TASK — Nothing after the line containing "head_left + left" belongs in the answer; write out exactly every line from the start of the material up to it, including it.

INPUT DATA —
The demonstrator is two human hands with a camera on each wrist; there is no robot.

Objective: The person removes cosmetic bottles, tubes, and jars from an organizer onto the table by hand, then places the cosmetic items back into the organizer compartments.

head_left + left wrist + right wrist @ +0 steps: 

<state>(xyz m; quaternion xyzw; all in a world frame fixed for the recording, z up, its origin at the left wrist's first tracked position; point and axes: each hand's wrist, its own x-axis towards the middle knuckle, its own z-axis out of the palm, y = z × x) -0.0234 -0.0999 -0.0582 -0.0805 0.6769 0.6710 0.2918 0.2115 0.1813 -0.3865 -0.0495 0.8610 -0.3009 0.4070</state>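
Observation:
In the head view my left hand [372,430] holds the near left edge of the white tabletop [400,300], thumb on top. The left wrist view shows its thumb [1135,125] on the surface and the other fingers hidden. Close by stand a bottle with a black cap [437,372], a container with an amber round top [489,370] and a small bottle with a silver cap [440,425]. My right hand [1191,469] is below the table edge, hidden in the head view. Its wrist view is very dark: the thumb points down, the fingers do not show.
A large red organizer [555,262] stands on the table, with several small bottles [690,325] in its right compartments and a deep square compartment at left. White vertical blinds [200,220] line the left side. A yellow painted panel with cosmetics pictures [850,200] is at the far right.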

SOLUTION BELOW —
The demonstrator is two human hands with a camera on each wrist; there is no robot.

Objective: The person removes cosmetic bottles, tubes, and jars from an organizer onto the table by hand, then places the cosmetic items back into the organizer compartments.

head_left + left wrist + right wrist @ +0 steps: 

The output is finished and nothing more is needed.